For the data below, report the number of lines that contain the string "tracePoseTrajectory" and nothing else.

__Dataset content__.

== Segment start ==

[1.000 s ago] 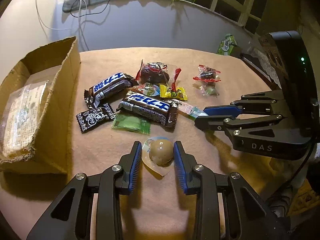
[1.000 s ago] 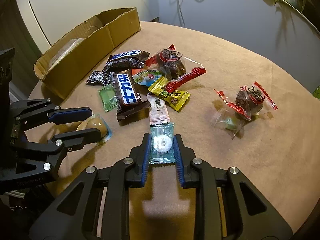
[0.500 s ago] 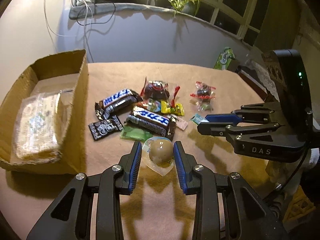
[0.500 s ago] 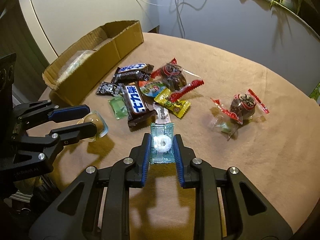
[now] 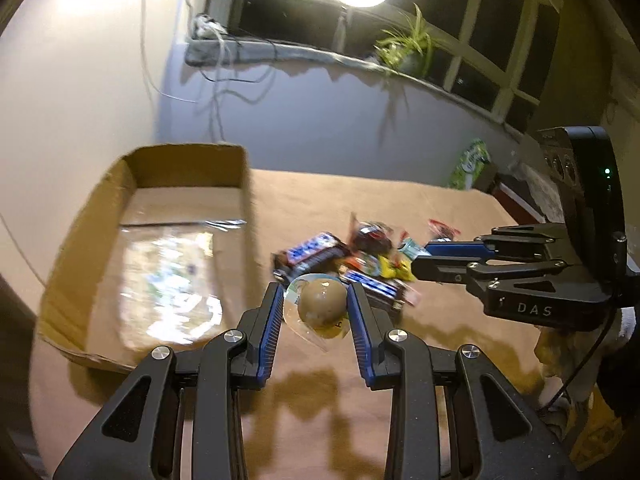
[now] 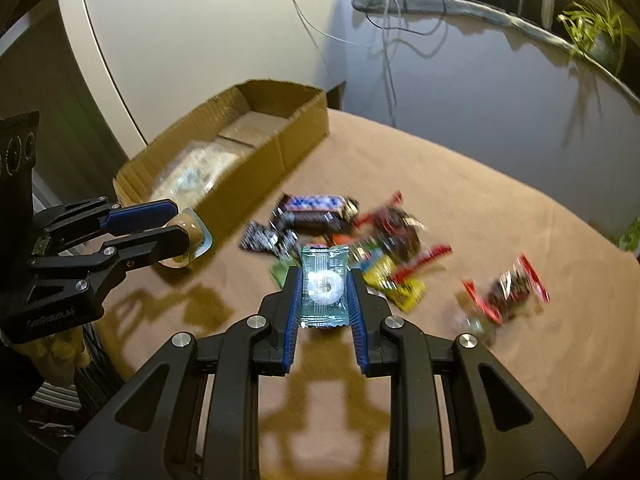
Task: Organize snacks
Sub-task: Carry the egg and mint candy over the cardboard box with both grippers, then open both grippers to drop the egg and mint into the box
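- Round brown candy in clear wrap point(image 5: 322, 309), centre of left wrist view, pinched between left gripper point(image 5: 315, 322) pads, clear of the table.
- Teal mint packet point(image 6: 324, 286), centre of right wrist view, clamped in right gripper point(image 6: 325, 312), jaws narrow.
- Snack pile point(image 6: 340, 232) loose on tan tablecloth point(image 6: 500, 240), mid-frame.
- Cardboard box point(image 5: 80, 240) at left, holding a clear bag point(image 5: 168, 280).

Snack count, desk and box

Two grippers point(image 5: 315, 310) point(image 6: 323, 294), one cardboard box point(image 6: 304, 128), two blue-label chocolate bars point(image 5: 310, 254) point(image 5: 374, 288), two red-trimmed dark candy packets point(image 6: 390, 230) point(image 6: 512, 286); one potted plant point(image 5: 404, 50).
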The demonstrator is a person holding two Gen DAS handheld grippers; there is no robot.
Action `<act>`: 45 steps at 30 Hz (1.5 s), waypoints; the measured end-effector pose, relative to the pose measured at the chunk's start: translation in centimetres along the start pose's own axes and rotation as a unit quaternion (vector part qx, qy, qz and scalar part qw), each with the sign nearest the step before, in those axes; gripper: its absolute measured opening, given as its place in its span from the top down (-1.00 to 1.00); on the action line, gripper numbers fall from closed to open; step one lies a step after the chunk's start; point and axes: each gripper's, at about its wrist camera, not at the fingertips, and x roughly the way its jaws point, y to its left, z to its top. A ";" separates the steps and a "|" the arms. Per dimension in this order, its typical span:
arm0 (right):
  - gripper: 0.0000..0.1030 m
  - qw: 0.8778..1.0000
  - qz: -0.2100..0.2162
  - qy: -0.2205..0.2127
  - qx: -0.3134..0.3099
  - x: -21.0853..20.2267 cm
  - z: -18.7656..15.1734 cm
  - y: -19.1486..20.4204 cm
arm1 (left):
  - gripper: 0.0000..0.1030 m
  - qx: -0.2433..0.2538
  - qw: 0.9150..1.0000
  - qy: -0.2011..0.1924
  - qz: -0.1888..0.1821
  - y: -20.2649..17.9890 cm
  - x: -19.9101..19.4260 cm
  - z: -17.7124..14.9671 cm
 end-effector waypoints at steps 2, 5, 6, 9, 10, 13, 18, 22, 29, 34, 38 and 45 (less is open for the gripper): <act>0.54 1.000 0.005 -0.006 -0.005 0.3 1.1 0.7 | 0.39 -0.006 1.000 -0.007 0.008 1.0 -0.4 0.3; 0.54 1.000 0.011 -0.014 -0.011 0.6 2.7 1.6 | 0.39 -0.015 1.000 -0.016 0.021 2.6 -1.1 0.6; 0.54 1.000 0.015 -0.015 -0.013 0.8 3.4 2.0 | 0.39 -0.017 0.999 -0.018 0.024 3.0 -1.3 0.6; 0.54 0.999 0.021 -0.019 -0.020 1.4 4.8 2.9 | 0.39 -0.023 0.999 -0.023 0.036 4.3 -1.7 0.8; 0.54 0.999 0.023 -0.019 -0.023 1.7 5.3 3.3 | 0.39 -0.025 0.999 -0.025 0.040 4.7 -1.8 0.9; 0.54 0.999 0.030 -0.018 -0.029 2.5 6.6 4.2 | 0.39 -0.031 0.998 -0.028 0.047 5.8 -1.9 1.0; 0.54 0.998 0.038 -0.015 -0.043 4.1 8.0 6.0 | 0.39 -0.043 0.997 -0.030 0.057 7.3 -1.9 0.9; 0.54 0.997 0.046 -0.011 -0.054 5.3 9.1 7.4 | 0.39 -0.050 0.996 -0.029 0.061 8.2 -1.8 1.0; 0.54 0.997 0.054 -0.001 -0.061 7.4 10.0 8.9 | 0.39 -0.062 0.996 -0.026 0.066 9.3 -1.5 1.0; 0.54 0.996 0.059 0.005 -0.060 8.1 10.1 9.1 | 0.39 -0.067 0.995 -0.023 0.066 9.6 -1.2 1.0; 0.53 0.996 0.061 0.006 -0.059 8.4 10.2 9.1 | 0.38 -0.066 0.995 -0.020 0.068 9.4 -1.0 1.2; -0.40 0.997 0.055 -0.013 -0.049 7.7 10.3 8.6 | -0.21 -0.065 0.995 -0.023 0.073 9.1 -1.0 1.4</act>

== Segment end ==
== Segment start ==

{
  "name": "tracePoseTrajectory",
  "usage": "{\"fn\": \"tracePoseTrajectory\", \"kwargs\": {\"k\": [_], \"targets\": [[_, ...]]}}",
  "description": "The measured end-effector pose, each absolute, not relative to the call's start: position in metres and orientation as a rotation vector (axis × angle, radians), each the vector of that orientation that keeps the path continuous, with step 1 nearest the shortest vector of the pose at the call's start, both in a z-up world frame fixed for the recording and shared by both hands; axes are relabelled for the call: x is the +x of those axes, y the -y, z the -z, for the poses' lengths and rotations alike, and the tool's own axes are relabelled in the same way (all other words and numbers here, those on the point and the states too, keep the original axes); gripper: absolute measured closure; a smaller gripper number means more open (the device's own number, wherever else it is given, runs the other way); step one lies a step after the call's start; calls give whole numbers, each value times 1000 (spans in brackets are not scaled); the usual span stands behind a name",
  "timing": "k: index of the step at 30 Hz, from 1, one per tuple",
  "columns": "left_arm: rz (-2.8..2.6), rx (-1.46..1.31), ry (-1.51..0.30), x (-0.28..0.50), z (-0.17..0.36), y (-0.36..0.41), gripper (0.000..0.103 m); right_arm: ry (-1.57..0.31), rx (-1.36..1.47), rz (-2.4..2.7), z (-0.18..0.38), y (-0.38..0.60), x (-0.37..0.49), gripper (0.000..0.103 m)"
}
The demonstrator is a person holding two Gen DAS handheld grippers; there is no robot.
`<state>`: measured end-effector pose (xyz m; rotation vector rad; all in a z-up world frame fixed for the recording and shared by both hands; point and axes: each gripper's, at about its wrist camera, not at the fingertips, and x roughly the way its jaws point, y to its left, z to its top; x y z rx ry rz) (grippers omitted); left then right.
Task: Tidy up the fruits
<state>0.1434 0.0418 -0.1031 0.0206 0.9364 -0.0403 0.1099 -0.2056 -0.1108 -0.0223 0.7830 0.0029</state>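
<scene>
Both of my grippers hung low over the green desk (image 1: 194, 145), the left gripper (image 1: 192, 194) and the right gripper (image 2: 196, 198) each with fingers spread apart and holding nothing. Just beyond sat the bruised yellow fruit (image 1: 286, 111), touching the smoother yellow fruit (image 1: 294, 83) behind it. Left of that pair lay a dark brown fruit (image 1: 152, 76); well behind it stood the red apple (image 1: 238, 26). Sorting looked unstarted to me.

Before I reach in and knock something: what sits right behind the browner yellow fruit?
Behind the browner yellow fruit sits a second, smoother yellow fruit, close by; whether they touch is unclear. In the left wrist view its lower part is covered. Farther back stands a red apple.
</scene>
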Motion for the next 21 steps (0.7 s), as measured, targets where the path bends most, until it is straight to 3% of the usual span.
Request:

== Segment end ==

__Written solution__. 2